Your answer should consist only of the lines below from the one with "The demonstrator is" through the one with "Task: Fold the", copied exactly.

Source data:
===============
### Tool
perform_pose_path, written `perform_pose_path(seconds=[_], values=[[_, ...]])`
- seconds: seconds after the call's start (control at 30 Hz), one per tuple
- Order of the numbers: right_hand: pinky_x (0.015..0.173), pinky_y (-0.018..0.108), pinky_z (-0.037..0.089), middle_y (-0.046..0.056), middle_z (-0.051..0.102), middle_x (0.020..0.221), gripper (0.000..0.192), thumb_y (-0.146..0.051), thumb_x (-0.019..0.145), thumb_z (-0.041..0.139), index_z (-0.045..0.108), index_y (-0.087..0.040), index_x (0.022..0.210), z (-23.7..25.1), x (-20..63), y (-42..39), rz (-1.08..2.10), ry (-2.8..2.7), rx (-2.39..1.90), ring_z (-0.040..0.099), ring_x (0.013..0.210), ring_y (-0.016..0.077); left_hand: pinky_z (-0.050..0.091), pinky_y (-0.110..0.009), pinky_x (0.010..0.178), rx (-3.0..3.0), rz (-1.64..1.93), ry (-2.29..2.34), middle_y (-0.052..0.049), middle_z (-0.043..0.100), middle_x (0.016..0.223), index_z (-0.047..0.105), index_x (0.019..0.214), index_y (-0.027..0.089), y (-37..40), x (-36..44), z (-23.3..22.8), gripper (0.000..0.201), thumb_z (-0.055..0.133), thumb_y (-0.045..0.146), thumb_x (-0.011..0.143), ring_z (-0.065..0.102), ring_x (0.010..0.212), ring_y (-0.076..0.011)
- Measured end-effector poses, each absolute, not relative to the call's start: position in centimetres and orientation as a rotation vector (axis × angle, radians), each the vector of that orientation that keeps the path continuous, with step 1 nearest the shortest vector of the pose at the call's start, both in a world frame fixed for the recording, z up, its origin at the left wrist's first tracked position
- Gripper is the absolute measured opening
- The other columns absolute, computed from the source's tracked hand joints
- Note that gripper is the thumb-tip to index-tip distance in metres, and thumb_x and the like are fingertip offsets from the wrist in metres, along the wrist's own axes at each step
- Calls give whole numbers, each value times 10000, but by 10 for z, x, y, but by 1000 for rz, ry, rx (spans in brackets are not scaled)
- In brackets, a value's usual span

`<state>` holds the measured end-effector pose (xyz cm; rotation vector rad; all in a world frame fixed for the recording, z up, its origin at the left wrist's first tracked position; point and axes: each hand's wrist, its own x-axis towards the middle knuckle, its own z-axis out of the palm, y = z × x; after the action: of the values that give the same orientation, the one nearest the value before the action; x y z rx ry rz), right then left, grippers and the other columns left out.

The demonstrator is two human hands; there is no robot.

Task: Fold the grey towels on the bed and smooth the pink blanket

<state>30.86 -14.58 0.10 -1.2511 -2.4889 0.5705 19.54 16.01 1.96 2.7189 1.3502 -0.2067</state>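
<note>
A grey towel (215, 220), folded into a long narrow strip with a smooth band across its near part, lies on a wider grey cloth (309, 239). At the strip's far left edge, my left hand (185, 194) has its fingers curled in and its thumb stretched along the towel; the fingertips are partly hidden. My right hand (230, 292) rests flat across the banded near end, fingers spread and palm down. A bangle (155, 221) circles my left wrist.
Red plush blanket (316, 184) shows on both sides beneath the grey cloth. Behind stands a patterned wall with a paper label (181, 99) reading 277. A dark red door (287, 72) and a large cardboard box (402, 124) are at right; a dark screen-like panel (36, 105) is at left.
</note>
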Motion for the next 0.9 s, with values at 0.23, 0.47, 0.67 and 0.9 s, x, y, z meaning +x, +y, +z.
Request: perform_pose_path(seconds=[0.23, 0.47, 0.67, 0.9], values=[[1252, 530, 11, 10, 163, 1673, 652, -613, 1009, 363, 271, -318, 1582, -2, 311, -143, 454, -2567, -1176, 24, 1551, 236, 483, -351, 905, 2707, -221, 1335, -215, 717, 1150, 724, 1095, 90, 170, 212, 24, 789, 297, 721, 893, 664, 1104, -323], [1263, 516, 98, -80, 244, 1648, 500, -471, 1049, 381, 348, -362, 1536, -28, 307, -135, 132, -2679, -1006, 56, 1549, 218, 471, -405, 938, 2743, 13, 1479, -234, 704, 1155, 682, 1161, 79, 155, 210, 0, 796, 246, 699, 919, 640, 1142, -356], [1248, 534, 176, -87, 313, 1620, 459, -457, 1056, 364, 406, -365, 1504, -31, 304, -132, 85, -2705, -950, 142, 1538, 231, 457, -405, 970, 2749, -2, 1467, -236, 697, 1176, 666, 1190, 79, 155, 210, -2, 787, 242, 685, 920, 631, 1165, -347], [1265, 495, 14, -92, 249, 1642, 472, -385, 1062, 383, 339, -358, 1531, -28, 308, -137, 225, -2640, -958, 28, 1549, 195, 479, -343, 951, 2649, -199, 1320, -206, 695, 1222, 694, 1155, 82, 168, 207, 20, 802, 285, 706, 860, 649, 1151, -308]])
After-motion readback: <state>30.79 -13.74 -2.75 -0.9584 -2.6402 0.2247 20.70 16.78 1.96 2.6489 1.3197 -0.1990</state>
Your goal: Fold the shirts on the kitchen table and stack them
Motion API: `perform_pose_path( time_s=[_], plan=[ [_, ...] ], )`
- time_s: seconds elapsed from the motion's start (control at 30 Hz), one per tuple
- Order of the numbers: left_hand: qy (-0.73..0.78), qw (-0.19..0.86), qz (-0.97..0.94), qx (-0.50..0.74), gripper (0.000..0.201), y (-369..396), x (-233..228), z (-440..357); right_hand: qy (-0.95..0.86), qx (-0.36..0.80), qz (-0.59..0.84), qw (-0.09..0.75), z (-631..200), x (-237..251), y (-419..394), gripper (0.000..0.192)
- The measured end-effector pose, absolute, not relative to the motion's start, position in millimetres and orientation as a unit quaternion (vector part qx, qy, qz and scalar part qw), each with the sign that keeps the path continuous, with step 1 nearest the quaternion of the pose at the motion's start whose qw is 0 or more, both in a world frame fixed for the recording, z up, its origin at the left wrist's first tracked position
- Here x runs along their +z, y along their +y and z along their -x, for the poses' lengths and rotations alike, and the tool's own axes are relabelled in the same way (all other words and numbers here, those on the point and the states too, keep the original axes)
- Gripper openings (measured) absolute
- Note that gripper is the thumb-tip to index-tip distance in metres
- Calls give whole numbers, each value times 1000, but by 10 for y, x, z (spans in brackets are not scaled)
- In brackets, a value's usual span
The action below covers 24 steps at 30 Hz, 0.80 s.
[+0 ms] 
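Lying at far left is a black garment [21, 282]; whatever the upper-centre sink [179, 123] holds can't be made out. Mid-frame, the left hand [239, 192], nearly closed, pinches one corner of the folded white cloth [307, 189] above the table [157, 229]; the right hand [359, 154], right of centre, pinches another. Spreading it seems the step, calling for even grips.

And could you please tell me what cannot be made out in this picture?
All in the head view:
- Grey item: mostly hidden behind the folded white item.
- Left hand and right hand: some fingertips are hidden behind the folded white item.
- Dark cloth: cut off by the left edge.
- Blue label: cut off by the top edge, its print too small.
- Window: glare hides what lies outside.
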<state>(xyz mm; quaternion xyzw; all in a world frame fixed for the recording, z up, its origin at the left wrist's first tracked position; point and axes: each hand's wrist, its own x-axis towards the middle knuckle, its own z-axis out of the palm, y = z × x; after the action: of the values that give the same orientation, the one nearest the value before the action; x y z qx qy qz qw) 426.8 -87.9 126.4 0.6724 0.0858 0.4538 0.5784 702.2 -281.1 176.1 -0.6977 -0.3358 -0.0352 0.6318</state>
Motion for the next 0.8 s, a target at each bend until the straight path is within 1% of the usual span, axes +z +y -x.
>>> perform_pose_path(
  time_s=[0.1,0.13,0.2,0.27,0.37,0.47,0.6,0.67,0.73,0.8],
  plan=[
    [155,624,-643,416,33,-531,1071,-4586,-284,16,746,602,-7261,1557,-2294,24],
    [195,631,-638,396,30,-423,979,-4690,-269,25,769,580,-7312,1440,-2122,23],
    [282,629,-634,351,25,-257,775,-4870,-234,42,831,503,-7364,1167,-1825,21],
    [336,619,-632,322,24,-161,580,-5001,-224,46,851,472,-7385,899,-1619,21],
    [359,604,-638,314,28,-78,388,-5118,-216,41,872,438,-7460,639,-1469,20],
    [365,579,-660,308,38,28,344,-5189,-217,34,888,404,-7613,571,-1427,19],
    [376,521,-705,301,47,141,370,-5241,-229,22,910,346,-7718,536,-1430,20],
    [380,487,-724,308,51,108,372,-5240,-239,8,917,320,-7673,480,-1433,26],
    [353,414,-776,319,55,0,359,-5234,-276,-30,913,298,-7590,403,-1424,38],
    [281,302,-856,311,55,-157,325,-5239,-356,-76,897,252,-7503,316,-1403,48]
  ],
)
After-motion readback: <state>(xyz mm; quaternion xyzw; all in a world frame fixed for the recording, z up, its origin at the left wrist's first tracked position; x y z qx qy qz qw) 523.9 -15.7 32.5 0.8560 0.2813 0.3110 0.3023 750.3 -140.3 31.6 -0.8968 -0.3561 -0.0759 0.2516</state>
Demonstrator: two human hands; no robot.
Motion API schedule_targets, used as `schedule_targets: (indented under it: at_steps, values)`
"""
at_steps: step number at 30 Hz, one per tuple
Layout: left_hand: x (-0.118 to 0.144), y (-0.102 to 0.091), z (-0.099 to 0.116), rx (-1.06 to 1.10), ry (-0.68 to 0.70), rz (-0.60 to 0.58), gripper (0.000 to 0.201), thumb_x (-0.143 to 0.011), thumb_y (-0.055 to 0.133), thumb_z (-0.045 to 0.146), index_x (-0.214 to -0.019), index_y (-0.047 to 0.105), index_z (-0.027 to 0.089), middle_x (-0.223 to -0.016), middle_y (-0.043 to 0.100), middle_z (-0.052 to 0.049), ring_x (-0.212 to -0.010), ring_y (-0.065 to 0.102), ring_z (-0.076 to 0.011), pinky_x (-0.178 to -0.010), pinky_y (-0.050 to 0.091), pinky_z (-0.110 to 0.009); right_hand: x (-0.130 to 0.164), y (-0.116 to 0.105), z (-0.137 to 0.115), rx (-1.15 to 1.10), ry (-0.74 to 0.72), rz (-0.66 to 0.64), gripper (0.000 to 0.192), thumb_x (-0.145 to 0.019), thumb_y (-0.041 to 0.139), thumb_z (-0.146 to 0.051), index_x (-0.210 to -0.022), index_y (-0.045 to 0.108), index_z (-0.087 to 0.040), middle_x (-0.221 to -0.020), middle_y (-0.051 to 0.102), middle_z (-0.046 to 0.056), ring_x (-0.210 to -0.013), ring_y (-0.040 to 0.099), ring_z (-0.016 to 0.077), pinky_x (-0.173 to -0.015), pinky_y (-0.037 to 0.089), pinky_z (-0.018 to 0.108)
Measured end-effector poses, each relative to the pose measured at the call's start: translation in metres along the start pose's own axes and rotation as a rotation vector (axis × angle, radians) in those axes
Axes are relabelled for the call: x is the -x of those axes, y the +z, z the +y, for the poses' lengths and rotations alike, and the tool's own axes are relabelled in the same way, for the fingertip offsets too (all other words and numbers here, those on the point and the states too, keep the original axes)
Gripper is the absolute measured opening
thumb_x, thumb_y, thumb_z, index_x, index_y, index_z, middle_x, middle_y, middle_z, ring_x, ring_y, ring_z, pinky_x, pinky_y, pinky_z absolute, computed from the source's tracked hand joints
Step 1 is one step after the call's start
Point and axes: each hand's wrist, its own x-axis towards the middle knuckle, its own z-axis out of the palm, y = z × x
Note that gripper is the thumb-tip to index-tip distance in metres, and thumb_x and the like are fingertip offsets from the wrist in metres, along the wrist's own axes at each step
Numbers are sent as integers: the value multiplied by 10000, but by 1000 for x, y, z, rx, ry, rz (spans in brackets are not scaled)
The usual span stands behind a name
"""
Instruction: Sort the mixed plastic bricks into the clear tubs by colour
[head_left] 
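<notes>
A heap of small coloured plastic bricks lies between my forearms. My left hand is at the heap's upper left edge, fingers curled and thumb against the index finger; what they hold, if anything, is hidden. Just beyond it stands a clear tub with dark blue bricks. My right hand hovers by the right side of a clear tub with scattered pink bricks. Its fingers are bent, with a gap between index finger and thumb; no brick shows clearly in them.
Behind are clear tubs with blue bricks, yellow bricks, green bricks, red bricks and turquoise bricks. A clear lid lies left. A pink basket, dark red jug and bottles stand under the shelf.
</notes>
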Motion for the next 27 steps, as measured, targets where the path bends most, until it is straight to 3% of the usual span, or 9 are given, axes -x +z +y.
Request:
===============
[Result]
The demonstrator is two human hands; there is no robot.

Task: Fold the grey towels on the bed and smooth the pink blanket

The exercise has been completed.